Le Secrétaire général des Nations Unies, António Guterres, a lancé un appel urgent à la communauté internationale afin de renforcer la lutte contre l’épidémie d’Ebola qui sévit actuellement en République démocratique du Congo (RDC), pays déjà confronté aux conflits armés et à une situation humanitaire préoccupante, notamment dans l’Est du pays, en raison des violences et d’autres catastrophes.
Face à la presse au siège des Nations Unies à New York, jeudi 27 août 2026, le chef de l’ONU a décrit une situation particulièrement préoccupante, estimant que l’épidémie progresse aujourd’hui plus rapidement que les efforts déployés pour la contenir. Au-delà de la progression du virus Ebola, António Guterres a surtout dénoncé ce qu’il considère comme une autre menace : le manque d’attention internationale face à l’ampleur de la crise.
« Cette épidémie est celle d’Ebola qui progresse le plus rapidement jamais enregistrée. Elle se propage plus vite et s’étend plus que les mesures prises pour la contenir. Mais elle peut être stoppée. Nous savons comment contenir Ebola, comment interrompre la transmission et comment sauver des vies. Mais nous devons aussi vaincre un autre virus : le virus de l’indifférence. Car l’attention internationale, la mobilisation politique et les ressources restent en deçà de la réalité qui se déroule sur le terrain. La crise d’Ebola est avant tout une tragédie humaine qui touche des familles et des communautés à une échelle extraordinaire. Il s’agit désormais de la plus importante épidémie d’Ebola de l’histoire de la RDC » a déclaré António Guterres, Secrétaire général de l’ONU
Pour appuyer son argumentaire, il a rappelé qu’au 25 août, 5 713 cas avaient été confirmés, faisant 2 744 victimes. Avec environ 500 nouveaux cas signalés chaque semaine, l’épidémie continue de progresser. À cela s’ajoute la situation sécuritaire précaire qui prévaut dans cette partie du pays depuis plus de trois décennies.

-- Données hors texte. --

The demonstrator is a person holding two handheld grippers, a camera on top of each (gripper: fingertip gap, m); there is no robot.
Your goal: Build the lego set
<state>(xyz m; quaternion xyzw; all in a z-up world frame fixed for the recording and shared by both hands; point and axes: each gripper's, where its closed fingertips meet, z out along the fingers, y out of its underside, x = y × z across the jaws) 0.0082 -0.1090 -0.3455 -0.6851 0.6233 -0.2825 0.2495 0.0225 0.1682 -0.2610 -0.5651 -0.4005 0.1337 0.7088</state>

« L’épidémie continue de s’étendre sur une vaste zone, les femmes et les enfants étant particulièrement touchés. Le défi est immense. Nous sommes confrontés à une urgence de santé publique dans l’un des contextes les plus fragiles au monde. Par exemple, trois décennies de conflit dans la seule province d’Ituri ont déplacé un million de personnes et ont gravement réduit leur accès à la nourriture, aux soins de santé et aux autres services essentiels. Dans toute la région, plus de 12 millions de personnes ont besoin d’aide humanitaire et de protection. Parallèlement, les systèmes de santé sont saturés. Les infrastructures sont insuffisantes. Des communautés entières restent difficiles d’accès » a déploré le Secrétaire général de l’ONU
Dans un autre registre, le Secrétaire général de l’ONU est revenu sur les sacrifices consentis par les humanitaires et les personnels de santé impliqués dans la riposte contre l’épidémie de maladie à virus Ebola. Selon António Guterres, plus de 40 agents de santé ont perdu la vie en tentant d’en sauver d’autres, tandis que d’autres ont été infectés.
« Les travailleurs de première ligne travaillent eux aussi dans des conditions périlleuses. Plus de 40 agents de santé ont perdu la vie en tentant d’en sauver d’autres. Des soignants ont été infectés. Des centres de traitement et des ambulances ont été attaqués. Le personnel humanitaire est confronté à la fois à la menace du virus et à celle de la violence. Il mérite notre reconnaissance et notre soutien » a-t-il fait savoir dans son intervention
Si l’Ouganda est parvenu à maîtriser l’épidémie d’Ebola, la situation demeure préoccupante en République démocratique du Congo. La progression de la maladie, la défiance d’une partie de la population, les insuffisances des infrastructures sanitaires et l’insécurité compliquent considérablement la riposte.
Malgré ces défis, le gouvernement congolais se veut rassurant et affiche son optimisme quant à sa capacité à contenir l’épidémie. Les autorités entendent notamment s’appuyer sur l’expérience acquise lors des 16 précédentes épidémies d’Ebola enregistrées dans le pays, ainsi que sur les mécanismes de surveillance et de riposte développés au fil des années.
Le gouvernement assure ainsi poursuivre et renforcer les efforts engagés, avec l’appui de ses partenaires techniques et financiers, afin de freiner la propagation de la maladie, protéger les populations à risque et garantir une prise en charge rapide et efficace des personnes affectées.